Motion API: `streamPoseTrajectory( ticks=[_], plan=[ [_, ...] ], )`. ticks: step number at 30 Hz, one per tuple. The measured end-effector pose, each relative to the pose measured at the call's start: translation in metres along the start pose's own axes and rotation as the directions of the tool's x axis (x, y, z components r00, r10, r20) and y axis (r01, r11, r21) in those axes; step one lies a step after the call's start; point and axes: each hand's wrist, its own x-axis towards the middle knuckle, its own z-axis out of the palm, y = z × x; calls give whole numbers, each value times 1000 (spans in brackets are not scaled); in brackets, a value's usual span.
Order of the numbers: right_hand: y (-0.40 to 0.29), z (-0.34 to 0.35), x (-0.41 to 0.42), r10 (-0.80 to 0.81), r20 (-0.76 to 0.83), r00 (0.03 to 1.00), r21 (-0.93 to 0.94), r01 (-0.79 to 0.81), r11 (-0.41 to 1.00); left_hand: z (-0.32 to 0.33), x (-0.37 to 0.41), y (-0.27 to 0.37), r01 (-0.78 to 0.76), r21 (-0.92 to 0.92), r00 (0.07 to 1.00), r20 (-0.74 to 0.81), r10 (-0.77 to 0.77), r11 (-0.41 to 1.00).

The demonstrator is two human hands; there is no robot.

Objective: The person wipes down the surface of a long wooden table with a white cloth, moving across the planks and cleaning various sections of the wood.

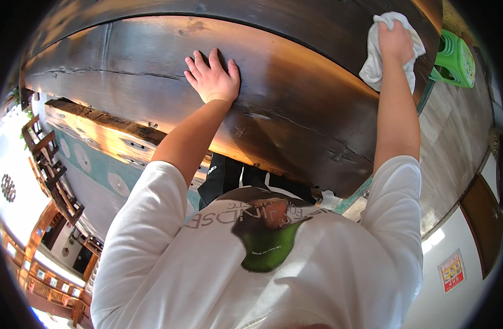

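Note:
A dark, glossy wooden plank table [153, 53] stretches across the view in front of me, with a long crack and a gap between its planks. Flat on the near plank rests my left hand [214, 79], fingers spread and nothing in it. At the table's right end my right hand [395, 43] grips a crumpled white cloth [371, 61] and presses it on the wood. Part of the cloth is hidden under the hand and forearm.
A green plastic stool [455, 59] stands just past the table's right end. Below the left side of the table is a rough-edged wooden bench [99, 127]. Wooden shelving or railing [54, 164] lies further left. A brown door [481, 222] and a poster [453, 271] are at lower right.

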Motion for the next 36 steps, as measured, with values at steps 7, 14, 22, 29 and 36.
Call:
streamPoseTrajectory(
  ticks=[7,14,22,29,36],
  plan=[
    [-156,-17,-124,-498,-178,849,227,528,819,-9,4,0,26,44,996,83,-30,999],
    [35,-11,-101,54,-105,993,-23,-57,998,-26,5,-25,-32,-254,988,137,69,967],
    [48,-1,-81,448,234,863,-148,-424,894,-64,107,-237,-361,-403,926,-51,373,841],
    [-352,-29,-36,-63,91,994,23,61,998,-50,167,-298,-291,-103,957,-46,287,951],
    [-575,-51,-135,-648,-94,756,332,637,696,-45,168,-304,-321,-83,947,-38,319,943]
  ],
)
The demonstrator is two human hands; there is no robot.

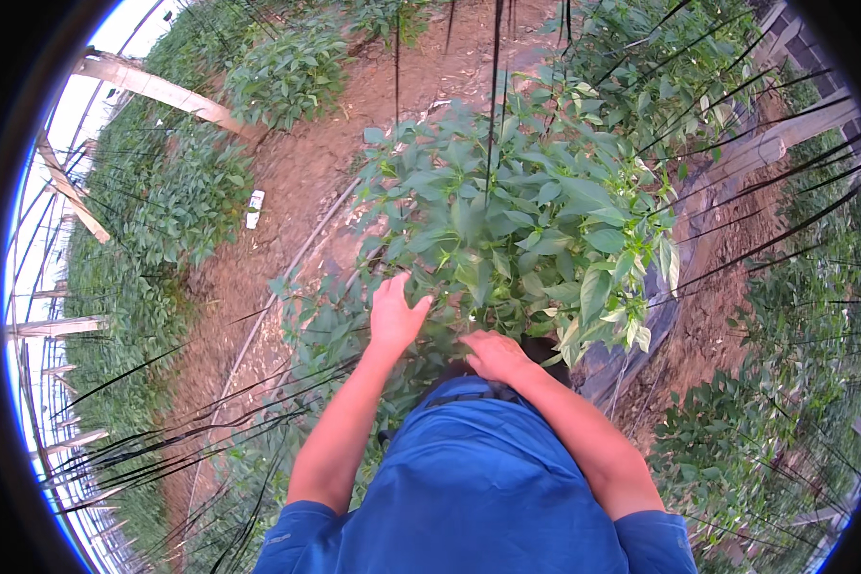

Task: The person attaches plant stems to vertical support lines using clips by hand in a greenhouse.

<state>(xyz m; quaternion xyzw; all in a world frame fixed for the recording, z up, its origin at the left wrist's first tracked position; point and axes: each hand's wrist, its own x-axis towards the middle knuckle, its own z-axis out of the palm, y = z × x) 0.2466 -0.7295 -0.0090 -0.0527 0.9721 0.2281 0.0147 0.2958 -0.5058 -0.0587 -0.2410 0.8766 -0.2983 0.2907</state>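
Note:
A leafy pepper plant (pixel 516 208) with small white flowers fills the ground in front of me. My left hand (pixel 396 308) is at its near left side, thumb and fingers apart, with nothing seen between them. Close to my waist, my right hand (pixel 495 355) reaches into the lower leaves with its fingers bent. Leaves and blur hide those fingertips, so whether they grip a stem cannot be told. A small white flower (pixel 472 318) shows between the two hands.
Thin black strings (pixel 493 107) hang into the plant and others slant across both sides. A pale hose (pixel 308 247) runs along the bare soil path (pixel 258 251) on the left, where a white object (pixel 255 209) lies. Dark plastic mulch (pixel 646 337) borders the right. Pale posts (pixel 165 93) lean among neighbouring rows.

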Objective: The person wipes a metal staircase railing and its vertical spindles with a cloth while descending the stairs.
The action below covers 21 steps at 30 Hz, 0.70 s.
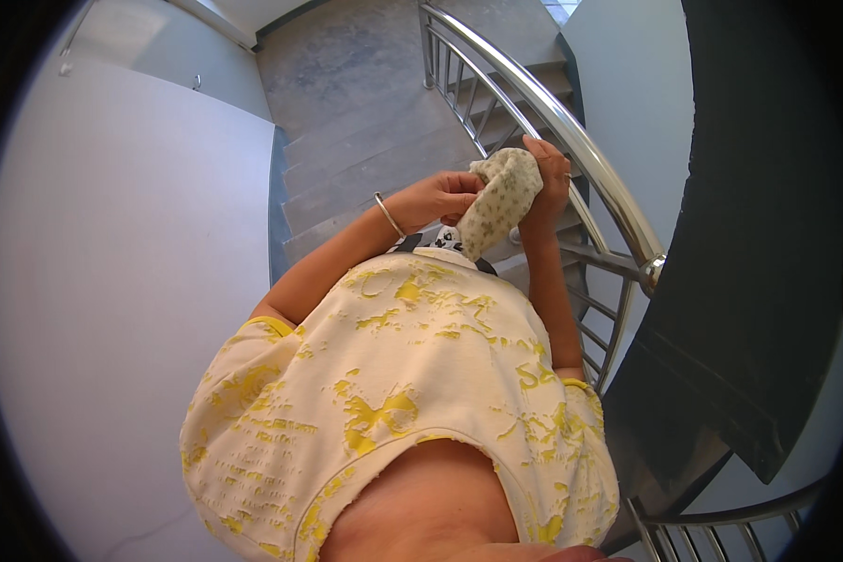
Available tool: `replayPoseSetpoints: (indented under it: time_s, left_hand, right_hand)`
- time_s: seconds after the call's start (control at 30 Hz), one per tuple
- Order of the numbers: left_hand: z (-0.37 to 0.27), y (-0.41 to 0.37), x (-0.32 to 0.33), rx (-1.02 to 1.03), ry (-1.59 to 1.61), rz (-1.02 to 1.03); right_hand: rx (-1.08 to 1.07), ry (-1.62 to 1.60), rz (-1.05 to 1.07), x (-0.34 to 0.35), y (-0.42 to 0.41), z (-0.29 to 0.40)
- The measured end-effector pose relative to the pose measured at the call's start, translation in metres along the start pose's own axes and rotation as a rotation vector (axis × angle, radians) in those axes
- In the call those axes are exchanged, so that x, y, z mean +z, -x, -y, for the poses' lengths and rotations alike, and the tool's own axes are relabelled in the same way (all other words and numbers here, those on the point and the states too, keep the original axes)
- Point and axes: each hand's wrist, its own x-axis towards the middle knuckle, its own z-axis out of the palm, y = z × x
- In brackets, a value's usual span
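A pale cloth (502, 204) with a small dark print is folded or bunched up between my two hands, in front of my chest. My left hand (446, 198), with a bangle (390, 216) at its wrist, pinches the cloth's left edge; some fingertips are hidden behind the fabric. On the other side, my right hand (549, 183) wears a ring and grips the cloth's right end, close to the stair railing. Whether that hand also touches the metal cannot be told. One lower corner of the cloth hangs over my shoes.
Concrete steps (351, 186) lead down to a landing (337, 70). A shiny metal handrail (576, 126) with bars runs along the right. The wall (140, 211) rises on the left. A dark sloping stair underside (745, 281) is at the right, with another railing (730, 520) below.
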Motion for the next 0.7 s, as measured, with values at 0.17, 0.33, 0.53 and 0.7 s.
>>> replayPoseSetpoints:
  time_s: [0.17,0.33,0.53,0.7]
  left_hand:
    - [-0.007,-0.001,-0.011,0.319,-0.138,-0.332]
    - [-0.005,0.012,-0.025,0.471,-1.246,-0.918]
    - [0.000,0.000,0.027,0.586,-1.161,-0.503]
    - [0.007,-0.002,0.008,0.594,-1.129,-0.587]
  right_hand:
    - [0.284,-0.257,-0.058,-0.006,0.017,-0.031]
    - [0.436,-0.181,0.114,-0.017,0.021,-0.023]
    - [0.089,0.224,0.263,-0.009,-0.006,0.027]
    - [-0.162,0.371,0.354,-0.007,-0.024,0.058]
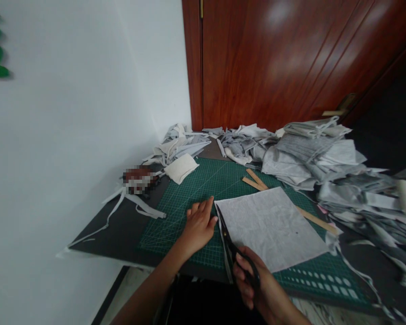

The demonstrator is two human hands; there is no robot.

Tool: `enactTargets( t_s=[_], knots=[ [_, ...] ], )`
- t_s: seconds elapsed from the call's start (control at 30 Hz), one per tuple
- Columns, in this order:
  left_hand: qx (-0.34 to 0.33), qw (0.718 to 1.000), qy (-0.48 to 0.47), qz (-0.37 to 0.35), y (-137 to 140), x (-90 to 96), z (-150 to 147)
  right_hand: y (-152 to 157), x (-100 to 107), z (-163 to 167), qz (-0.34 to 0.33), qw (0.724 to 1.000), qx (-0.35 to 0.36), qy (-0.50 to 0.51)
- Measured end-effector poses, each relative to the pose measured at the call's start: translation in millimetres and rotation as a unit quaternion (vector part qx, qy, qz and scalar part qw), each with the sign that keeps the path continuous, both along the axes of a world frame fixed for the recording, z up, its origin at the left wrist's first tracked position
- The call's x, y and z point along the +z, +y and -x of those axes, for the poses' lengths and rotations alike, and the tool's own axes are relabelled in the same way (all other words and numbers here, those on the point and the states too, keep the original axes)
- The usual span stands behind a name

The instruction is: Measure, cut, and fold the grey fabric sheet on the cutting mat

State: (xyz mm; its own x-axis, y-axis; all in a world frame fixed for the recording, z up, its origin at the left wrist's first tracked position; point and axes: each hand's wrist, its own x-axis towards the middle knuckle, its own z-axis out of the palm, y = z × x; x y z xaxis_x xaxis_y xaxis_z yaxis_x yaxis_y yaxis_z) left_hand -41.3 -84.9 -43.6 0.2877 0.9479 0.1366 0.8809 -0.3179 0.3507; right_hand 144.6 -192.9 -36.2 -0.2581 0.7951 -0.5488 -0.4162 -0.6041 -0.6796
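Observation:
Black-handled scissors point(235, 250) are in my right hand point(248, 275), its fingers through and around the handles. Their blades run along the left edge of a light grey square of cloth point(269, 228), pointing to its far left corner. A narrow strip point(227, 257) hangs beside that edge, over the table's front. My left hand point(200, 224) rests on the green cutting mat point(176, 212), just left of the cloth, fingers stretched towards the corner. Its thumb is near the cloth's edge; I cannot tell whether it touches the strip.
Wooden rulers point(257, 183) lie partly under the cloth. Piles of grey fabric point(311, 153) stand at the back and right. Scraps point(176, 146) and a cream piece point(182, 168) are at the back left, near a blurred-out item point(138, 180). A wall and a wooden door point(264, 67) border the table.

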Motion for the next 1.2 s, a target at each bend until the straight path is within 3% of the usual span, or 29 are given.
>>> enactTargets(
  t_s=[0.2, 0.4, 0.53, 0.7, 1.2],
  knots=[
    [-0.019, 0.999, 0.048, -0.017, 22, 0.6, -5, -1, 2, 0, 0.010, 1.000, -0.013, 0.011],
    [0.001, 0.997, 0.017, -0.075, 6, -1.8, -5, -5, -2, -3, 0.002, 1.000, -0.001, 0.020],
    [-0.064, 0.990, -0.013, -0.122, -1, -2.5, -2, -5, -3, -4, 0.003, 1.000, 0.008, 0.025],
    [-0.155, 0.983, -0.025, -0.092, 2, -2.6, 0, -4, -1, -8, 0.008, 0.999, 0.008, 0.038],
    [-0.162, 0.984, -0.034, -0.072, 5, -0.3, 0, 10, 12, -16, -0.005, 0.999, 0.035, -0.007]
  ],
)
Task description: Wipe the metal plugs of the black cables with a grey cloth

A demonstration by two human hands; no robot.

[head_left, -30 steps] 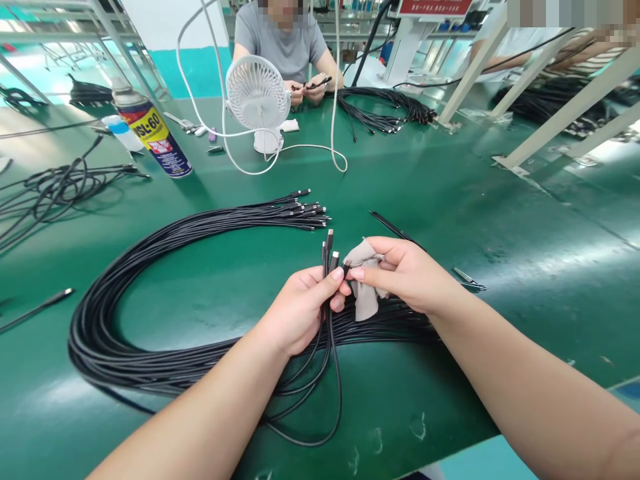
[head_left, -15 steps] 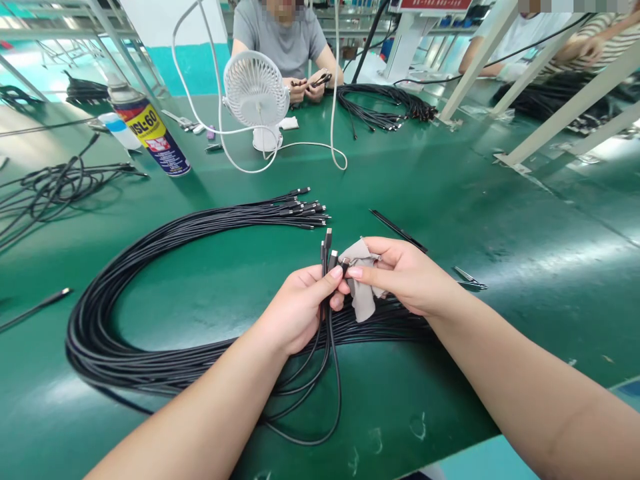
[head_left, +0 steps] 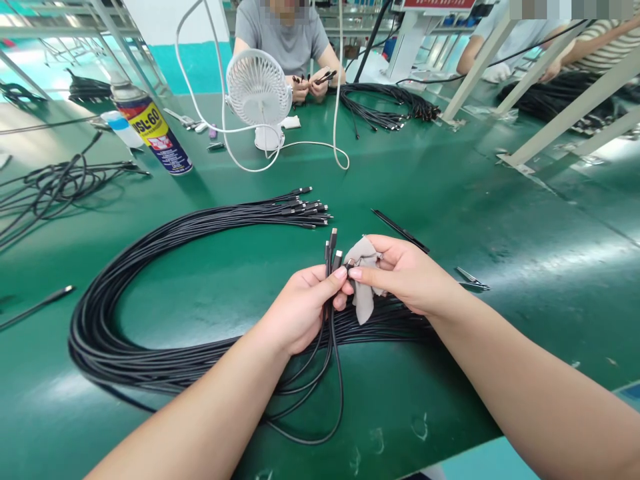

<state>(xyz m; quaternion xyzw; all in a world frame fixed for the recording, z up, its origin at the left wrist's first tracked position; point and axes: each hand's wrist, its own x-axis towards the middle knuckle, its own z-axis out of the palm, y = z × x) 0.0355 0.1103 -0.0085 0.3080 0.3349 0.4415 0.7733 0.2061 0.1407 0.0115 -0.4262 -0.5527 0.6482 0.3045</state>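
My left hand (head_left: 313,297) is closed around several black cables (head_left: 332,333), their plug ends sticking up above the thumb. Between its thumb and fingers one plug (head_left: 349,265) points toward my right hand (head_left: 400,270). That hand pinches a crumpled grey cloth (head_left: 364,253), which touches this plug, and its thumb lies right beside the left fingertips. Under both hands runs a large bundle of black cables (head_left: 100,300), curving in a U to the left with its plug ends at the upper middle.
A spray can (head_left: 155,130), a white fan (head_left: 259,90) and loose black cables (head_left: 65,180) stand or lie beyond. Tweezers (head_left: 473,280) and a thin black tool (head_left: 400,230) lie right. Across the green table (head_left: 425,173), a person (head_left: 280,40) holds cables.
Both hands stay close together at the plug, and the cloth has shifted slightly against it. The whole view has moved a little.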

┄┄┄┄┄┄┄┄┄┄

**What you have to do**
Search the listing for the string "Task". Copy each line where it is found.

**Reply to the exercise**
Task: The person attaches plant stems to vertical support lines using clips by hand in a greenhouse.
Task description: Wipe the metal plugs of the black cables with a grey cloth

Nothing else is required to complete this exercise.